**What you are asked to do**
Gather each line of the entries below that includes "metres".

**Data extracted from a collection**
----------------------------------------
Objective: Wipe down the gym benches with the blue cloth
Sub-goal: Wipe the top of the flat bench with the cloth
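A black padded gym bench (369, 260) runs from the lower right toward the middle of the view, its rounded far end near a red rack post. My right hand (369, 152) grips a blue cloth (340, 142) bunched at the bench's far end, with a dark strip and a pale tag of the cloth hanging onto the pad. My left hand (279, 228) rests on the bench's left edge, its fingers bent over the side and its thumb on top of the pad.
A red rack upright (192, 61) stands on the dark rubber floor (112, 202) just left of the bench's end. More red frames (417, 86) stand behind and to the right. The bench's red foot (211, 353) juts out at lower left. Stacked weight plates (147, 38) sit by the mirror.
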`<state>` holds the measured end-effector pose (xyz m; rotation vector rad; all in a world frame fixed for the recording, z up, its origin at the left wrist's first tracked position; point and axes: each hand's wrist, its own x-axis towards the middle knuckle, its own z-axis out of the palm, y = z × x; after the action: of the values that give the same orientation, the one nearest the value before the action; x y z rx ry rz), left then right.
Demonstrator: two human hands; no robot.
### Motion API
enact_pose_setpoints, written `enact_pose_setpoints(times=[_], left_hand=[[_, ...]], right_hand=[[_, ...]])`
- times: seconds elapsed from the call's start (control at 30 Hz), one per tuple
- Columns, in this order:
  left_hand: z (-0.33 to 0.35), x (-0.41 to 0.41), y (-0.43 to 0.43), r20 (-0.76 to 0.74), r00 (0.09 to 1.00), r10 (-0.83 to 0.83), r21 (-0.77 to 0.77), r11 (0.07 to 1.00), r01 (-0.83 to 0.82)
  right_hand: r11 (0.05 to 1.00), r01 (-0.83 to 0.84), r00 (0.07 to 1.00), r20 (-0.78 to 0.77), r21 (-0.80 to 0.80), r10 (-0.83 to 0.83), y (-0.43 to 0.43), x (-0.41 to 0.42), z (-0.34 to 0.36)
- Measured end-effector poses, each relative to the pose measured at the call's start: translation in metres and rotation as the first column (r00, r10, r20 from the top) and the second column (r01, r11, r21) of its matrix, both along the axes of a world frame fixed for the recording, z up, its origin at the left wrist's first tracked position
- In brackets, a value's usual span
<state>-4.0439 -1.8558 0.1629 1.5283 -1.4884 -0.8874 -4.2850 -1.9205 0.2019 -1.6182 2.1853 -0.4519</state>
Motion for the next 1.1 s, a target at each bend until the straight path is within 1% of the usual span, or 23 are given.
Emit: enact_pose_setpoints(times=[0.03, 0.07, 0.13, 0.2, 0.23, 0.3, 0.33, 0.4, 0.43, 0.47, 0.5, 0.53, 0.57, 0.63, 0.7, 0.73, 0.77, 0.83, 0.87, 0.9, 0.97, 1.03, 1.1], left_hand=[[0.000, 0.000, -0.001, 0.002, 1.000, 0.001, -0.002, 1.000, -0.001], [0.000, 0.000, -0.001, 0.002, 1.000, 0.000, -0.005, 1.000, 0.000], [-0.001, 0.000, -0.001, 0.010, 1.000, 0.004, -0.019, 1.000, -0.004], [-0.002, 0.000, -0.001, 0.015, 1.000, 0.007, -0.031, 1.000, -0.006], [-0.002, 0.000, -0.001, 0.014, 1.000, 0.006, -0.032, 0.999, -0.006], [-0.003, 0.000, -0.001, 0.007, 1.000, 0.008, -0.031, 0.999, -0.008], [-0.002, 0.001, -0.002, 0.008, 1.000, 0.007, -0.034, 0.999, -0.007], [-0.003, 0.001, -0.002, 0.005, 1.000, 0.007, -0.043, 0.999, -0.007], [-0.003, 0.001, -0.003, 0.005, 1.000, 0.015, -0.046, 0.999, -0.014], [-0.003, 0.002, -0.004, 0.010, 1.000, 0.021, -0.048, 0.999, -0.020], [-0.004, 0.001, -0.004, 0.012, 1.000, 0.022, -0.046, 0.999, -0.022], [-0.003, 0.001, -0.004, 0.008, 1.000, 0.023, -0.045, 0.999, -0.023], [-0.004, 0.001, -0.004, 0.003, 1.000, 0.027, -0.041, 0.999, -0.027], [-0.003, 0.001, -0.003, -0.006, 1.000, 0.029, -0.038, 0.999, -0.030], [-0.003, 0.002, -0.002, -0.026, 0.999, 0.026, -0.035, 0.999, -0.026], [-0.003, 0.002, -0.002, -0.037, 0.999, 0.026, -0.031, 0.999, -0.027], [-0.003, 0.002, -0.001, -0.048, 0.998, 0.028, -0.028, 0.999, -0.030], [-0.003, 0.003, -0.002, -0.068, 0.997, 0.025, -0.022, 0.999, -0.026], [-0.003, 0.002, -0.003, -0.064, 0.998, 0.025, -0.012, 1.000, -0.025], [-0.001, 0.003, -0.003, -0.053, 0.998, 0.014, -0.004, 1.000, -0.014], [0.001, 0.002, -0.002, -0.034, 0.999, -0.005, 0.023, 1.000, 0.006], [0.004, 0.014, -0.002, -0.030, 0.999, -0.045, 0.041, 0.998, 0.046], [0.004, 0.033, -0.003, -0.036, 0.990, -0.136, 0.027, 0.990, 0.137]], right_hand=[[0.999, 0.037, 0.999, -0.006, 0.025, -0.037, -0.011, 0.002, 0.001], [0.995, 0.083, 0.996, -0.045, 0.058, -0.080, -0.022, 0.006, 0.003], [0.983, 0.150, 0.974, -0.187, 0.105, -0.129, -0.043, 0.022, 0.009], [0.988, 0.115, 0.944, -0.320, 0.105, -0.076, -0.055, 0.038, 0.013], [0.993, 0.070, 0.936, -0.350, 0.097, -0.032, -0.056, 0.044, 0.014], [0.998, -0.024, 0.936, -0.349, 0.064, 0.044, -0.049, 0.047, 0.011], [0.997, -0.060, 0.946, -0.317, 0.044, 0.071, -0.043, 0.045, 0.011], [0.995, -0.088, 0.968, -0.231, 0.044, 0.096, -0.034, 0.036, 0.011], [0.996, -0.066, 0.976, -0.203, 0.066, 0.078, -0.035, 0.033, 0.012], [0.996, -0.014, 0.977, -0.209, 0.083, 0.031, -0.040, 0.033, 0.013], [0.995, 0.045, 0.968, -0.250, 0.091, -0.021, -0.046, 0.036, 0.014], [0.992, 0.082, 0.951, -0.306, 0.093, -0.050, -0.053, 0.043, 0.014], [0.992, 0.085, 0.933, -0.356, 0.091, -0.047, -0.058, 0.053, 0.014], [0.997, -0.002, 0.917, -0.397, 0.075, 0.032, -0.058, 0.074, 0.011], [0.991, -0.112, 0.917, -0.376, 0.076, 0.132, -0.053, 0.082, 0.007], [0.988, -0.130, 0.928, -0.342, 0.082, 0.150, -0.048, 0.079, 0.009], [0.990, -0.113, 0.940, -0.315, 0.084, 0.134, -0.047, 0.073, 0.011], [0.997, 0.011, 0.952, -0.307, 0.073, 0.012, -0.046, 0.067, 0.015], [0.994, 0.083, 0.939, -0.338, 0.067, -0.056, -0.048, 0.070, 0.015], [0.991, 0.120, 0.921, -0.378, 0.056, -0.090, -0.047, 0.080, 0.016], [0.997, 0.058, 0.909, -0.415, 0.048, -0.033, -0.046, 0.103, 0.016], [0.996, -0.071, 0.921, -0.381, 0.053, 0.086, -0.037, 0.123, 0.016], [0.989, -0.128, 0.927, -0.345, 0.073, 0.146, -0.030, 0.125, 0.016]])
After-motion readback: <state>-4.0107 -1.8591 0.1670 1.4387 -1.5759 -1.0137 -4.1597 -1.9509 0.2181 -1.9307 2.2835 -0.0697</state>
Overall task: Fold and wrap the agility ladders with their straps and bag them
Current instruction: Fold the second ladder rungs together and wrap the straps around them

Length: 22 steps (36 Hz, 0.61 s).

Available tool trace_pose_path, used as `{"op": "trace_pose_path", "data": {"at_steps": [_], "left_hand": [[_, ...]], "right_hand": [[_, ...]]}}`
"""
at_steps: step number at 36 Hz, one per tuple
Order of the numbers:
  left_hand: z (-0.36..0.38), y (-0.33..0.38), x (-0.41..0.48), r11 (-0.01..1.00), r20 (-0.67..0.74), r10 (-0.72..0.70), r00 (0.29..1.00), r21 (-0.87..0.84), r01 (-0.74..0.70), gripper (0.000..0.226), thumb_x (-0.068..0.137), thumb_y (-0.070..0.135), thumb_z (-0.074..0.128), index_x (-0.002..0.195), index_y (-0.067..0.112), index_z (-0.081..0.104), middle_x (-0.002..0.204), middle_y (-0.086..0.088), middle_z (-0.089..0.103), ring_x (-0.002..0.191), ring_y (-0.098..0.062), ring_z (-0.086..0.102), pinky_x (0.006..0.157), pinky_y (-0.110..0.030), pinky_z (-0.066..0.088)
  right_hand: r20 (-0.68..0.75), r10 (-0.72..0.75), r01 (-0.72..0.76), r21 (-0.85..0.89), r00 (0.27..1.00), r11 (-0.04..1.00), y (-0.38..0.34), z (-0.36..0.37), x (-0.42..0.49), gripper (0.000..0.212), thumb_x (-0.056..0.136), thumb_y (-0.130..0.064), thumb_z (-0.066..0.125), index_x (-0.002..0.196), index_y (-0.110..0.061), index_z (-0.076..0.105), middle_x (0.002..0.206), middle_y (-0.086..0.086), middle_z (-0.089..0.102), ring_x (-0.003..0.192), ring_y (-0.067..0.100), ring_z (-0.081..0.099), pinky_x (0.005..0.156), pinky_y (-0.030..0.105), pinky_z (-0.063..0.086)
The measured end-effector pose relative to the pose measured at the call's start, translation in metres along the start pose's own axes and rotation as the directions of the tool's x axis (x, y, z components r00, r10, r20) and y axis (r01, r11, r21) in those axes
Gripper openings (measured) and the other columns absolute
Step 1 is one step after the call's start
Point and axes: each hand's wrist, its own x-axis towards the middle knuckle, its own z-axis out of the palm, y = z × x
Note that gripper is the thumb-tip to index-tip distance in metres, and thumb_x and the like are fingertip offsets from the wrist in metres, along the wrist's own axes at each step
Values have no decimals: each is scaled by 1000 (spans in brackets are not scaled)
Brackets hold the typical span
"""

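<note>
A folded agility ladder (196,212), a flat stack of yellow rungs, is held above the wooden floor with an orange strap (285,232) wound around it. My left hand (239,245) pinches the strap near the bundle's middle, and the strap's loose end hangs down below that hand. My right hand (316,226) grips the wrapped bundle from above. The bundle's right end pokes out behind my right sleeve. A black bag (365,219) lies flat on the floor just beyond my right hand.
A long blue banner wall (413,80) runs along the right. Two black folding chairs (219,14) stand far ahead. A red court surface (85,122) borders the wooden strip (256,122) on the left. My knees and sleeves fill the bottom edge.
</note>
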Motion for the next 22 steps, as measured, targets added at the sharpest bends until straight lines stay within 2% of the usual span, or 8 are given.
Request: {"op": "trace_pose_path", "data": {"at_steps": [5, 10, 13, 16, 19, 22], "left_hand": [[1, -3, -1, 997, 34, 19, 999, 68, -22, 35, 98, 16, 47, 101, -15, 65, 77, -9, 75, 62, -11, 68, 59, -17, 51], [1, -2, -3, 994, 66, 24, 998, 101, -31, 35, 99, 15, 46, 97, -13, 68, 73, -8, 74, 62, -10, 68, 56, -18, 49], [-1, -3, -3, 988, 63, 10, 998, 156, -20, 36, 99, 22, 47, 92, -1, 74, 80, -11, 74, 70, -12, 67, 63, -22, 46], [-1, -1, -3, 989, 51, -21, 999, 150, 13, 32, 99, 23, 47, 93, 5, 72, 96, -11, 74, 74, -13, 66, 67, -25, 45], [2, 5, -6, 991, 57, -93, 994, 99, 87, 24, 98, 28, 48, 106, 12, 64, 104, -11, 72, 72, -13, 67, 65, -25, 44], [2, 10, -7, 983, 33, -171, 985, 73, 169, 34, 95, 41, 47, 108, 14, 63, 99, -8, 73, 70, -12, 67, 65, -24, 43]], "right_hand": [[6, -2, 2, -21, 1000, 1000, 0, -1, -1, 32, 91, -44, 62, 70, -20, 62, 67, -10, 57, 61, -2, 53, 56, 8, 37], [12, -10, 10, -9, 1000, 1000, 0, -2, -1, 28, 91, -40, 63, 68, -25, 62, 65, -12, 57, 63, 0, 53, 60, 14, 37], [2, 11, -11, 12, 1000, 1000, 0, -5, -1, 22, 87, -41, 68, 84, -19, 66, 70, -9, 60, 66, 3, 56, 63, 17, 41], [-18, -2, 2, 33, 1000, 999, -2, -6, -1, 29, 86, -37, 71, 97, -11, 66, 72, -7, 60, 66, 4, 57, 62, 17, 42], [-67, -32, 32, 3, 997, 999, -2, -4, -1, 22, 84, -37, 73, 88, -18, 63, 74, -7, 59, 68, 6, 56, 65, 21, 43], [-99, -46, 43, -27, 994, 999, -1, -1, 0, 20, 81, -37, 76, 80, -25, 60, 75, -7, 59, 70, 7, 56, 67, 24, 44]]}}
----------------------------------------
**Written answer**
- Measured end-effector poses, each relative to the pose measured at the call's start: translation in metres and rotation as the first column (r00, r10, r20 from the top) and the second column (r01, r11, r21) of its matrix, both along the axes of a world frame fixed for the recording, z up, its origin at the left wrist's first tracked position
The measured end-effector pose relative to the pose measured at the call's start, translation in metres along the start pose's own axes and rotation as the directions of the tool's x axis (x, y, z components r00, r10, r20) and y axis (r01, r11, r21) in those axes
Note that gripper is the thumb-tip to index-tip distance in metres, and thumb_x and the like are fingertip offsets from the wrist in metres, along the wrist's own axes at each step

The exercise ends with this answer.